(Requirement) In the records that follow, find each line with the word "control" and copy it.

Collected data:
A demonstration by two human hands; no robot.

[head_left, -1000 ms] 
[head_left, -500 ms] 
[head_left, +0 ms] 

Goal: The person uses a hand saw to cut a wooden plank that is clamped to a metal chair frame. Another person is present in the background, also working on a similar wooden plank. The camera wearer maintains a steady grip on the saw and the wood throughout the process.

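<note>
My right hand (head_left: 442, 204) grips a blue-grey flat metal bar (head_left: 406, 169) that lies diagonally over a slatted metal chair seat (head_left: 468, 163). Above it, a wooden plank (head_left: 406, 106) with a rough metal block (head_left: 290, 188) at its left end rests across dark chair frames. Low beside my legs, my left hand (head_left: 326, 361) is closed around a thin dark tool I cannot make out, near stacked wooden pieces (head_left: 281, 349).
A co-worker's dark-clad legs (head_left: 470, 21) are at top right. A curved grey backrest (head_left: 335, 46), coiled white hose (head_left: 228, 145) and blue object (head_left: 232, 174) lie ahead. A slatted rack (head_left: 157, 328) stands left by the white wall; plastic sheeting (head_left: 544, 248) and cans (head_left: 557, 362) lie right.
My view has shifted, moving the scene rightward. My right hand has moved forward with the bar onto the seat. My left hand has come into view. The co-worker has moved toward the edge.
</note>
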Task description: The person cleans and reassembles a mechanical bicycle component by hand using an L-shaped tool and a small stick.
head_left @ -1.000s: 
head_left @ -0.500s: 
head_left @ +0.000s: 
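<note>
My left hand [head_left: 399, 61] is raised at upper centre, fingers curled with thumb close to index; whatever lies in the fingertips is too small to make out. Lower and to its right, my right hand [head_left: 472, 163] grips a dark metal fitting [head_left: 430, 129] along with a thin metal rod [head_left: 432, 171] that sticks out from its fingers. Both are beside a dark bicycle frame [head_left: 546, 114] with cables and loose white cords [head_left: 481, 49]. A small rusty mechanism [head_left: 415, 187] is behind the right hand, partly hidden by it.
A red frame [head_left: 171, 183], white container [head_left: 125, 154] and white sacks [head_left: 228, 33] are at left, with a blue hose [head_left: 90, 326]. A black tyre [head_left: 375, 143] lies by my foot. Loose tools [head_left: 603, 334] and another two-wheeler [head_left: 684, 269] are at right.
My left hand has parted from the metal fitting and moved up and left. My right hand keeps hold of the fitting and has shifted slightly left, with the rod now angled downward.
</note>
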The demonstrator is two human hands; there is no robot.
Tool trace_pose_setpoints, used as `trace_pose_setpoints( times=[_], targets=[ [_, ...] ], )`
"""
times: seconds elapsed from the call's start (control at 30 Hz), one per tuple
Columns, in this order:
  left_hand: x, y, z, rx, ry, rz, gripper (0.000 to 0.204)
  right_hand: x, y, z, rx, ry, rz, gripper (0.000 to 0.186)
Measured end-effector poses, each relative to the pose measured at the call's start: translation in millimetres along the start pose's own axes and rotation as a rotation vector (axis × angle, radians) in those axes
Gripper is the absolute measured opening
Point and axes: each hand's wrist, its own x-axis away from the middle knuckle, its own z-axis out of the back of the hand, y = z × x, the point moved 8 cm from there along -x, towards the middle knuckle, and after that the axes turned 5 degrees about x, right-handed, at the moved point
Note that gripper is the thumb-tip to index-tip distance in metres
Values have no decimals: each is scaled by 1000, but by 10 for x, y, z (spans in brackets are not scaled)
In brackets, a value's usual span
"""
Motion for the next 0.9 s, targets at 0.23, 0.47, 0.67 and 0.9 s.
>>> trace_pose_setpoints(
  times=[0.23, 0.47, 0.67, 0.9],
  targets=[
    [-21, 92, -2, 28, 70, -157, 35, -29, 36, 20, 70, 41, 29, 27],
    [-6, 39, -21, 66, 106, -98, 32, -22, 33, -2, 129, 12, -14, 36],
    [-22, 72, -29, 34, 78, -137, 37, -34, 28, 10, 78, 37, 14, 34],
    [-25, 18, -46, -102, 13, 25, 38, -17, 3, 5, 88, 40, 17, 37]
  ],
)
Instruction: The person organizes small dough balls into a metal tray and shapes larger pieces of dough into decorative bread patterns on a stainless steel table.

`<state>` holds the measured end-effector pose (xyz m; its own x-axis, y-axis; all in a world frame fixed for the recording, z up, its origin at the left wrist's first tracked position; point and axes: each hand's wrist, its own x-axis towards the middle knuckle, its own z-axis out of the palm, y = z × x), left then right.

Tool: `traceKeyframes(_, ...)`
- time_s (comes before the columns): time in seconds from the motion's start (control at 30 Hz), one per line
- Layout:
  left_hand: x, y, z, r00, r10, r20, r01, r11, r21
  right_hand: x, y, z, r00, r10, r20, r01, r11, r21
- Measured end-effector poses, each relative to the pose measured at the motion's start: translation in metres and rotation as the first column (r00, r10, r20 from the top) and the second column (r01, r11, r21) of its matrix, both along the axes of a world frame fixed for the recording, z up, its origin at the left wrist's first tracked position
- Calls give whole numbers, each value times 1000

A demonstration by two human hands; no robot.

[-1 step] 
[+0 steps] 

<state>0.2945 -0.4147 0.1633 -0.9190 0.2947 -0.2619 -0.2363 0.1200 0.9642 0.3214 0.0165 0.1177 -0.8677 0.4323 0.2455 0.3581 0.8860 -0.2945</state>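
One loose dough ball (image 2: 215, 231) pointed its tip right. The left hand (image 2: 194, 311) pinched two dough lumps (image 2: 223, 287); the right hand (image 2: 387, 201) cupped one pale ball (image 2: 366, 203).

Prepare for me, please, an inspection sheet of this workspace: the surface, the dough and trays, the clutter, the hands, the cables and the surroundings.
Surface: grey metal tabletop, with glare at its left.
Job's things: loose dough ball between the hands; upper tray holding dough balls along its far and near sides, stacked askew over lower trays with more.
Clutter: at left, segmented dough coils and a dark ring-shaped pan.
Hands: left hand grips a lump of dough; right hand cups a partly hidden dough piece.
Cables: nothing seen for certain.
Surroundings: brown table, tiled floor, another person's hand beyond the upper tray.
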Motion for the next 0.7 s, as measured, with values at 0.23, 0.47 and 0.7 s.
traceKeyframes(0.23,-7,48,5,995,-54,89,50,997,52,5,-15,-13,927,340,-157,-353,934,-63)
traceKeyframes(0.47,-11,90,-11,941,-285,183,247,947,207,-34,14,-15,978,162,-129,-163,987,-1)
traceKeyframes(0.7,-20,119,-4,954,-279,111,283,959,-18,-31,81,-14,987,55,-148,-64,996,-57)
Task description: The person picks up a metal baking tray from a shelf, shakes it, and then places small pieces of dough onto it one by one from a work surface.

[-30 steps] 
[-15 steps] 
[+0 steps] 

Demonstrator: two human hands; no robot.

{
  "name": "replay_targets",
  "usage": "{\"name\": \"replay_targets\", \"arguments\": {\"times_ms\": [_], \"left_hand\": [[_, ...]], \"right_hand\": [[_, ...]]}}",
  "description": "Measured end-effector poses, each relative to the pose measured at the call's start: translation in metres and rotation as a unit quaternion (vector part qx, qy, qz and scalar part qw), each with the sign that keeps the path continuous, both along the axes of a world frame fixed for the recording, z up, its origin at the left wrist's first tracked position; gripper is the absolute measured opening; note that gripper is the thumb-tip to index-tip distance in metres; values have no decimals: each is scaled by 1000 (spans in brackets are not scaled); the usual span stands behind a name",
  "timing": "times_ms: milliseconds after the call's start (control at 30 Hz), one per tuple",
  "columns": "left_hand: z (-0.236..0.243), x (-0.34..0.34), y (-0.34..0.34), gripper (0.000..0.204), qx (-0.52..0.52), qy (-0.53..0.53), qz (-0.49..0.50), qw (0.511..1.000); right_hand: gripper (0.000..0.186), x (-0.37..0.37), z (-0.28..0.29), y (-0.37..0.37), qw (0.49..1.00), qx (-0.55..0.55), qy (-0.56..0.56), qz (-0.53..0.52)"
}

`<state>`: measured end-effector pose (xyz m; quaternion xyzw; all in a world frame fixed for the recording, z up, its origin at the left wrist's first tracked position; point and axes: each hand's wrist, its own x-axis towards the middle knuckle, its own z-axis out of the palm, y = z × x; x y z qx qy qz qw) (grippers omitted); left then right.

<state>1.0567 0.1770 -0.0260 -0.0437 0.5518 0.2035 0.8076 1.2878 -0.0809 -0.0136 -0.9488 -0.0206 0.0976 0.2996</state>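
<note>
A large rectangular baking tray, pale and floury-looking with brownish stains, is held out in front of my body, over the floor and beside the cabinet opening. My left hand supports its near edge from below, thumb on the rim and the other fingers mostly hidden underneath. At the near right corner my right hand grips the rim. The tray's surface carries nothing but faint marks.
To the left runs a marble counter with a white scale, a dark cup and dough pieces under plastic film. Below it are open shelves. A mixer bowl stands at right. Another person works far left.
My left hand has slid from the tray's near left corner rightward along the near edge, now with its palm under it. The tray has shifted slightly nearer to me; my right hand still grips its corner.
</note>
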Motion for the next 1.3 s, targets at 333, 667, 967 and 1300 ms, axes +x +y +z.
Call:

(Answer for this exercise)
times: seconds elapsed from the call's start (control at 30 Hz), one per tuple
- time_s (comes before the columns): time in seconds from the motion's start (control at 30 Hz), one per line
  "timing": "times_ms: milliseconds after the call's start (control at 30 Hz), one per tuple",

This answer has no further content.